We have too old istio version 1.4.3 so we are completely removing istio and installing the 1.12 version.
Re-installation Note:
We uninstalled helm installed istio 1.4.3 with same helm template method, deleted all resources from istio-system namespace and also
deleted the istio-system. The new installation is done with istioctl command.
Everything is working with latest version but only following scenario is not working which was working correctly on 1.4.3 version.
namespace1 has sidecar injected and running all nodejs workloads. Workloads login to MYSQL via a mysql-proxy installed on namespace2(this backend namespace has no sidecar injected). mysql-proxy deployment connects to MYSQL VM to perform the read and write operations.
Pod inside namespace1 connects to mysql-proxy deployment with “mysql -u user -h proxysql-mysql.namespace2.svc.cluster.local -P 6033 -p”
, the connection stuck and doesn’t complete. Telnet at port 6033 works.
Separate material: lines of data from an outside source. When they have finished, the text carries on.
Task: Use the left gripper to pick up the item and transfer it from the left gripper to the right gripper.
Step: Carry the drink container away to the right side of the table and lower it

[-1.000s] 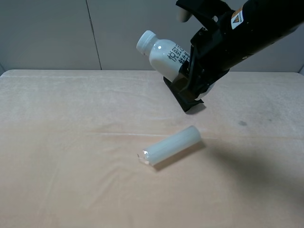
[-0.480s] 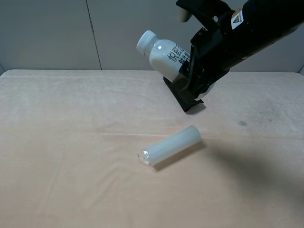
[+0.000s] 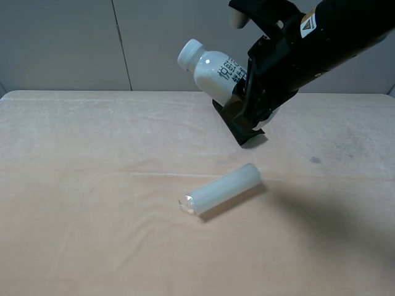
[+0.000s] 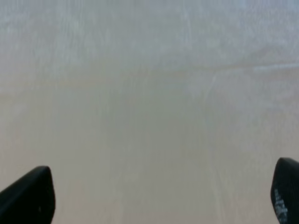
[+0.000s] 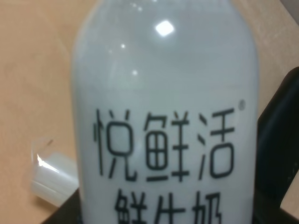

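- left tool (image 4: 156,196): open; two black fingertips (image 4: 28,198) far apart at edges of its wrist view, nothing btwn them, only bare desk (image 4: 149,93) beneath. Not visible in ext. high view.
- translucent pale cylinder (image 3: 222,188): lying on its side near desk ctr, set diagonally, well apart from the held item. One end also visible in right wrist view (image 5: 51,179), past the bottle's side.
- bottle (image 3: 213,71): off the desk, up in the air over the far half, tilted w/ white cap (image 3: 190,52) pointing up-left and base end toward the right tool. Dark printed characters on its side facing the right wrist cam (image 5: 163,154).
- right tool (image 3: 242,83): clamped on bottle's lower body; black fingers (image 5: 280,149) on both sides of it in wrist view. Cap end & shoulder sticking out free, left of the tool.
- black flat case (image 3: 242,126): just under bottle base & tool in ext. view, toward desk's far side; touching the tool or not, can't tell.
- right arm (image 3: 333,43): bulky, black, entering from upper right, w/ yellow triangle sticker (image 3: 305,23).
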Controlling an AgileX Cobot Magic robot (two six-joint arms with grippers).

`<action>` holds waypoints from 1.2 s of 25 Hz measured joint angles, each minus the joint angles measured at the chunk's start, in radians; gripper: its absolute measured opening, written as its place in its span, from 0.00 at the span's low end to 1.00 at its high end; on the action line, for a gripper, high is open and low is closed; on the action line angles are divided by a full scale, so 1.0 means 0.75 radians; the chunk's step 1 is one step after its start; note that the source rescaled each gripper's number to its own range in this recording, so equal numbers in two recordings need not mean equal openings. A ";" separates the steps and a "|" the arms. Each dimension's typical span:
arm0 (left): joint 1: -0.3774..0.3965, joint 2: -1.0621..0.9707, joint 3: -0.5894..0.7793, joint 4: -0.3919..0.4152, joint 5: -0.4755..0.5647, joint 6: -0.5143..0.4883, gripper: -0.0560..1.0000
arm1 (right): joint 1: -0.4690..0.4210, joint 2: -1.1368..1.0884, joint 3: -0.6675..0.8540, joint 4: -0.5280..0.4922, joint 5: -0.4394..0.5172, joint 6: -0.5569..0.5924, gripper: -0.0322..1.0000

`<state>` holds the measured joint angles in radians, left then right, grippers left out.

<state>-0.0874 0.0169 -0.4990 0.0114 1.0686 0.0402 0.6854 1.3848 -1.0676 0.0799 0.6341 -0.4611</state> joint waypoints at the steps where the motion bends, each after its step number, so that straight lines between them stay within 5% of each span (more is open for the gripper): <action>1: 0.000 0.000 0.003 -0.007 -0.005 0.008 0.80 | 0.000 0.000 0.000 0.000 0.000 0.001 0.08; 23: 0.000 0.000 0.003 0.004 -0.009 0.032 0.89 | 0.000 0.000 0.000 0.004 0.000 0.003 0.08; 30: 0.039 0.000 0.003 0.004 -0.012 0.032 0.89 | 0.000 0.000 0.000 -0.049 0.013 0.150 0.08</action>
<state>-0.0578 0.0169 -0.4967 0.0142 1.0599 0.0643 0.6854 1.3848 -1.0676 0.0429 0.6438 -0.3483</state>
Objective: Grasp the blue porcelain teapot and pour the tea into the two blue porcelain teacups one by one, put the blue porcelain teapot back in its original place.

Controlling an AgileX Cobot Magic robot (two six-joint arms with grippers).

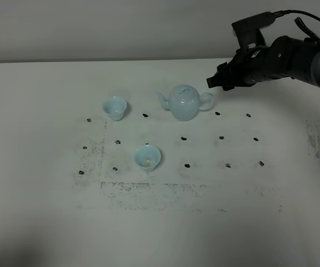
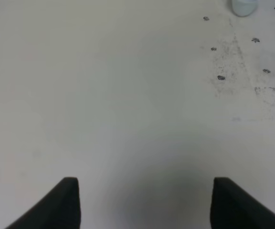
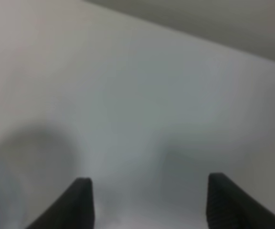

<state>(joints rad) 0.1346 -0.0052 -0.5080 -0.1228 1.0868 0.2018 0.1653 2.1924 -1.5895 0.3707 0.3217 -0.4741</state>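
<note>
step: approach to grasp | right gripper point(image 1: 214, 82) jaws apart, empty, near loop handle point(image 1: 206, 100) of pale blue glossy round-bellied porcelain teapot point(image 1: 183, 103) | next: probably lower, align, close on handle; wrist view blurred | left gripper point(image 2: 145, 183) jaws apart, empty

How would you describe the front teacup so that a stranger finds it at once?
On the white table, find the pale blue teapot. Two small handleless cups stand left of it. The front teacup is nearer the camera; the other cup stands level with the teapot.
</note>
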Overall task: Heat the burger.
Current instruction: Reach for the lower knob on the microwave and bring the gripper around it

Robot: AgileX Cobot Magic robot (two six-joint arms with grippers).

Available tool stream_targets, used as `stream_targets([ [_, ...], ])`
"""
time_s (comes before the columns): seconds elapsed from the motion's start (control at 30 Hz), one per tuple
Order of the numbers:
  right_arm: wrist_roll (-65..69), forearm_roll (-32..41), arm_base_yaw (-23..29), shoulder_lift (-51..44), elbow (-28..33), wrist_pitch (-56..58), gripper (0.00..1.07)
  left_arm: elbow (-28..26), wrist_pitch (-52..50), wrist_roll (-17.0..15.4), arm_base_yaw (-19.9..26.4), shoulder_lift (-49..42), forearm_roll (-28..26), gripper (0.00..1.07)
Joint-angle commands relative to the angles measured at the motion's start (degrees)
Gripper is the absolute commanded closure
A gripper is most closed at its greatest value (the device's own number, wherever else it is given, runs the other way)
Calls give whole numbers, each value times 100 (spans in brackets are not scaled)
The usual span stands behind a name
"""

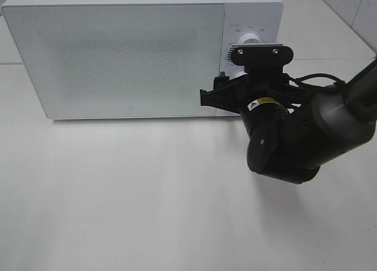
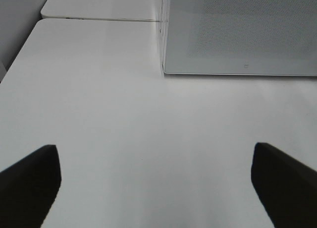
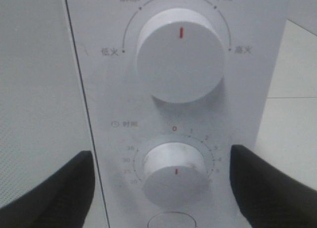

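The burger is out of view in every frame. The white microwave [image 1: 118,53] stands at the back of the table with its door shut. My right gripper [image 1: 231,83] is up against its control panel. In the right wrist view this gripper [image 3: 163,188] is open, with a dark finger on each side of the lower timer knob [image 3: 174,174] and a gap to the knob on both sides. The knob's red mark points down, away from the 0 at the top. My left gripper [image 2: 158,188] is open over bare table, with nothing between its fingers.
Above the timer knob sits the power knob [image 3: 179,54], its red mark pointing straight up. The left wrist view shows the microwave's lower left corner [image 2: 237,34] ahead. White tabletop [image 1: 147,194] spreads in front of the microwave.
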Motion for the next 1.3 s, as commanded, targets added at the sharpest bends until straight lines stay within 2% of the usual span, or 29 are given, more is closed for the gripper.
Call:
stream_targets([
  [0.03,74,-80,-34,74,-109,-6,35,23,-29,0,6,-126,0,6],
  [0.37,138,-92,-206,441,-453,17,35,23,-29,0,6,-126,17,6],
  [1.3,160,-103,-286,212,-223,172,35,23,-29,0,6,-126,34,6],
])
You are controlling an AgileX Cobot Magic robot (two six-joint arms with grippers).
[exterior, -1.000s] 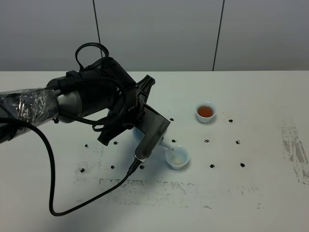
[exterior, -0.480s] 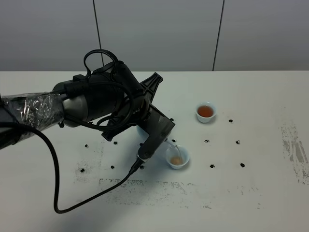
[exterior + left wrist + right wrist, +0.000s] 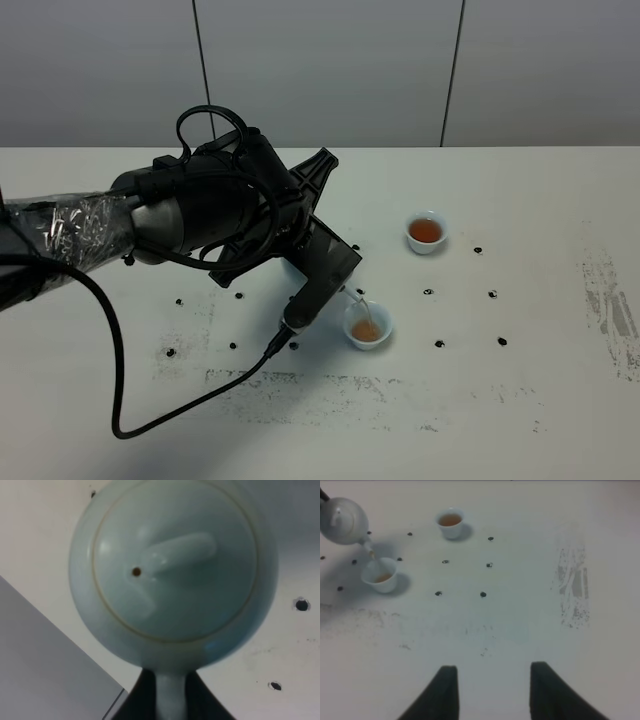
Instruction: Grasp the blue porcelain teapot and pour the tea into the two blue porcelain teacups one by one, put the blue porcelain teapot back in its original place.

Destinationrule is as follows:
apiVersion: networking.istio.io/v1alpha3
kind: DestinationRule
metadata:
name: “mysql-proxy”
spec:
host: “proxysql-mysql.namespace2.svc.cluster.local”
trafficPolicy:
tls:
mode: DISABLE
The mesh_policy is "ALLOW_ANY.
The connection stuck and doesn’t return error.The istio-proxy and istiod logs not generating any error with debug mode.
It would be great help if we can get some guidance to diagnose the issue.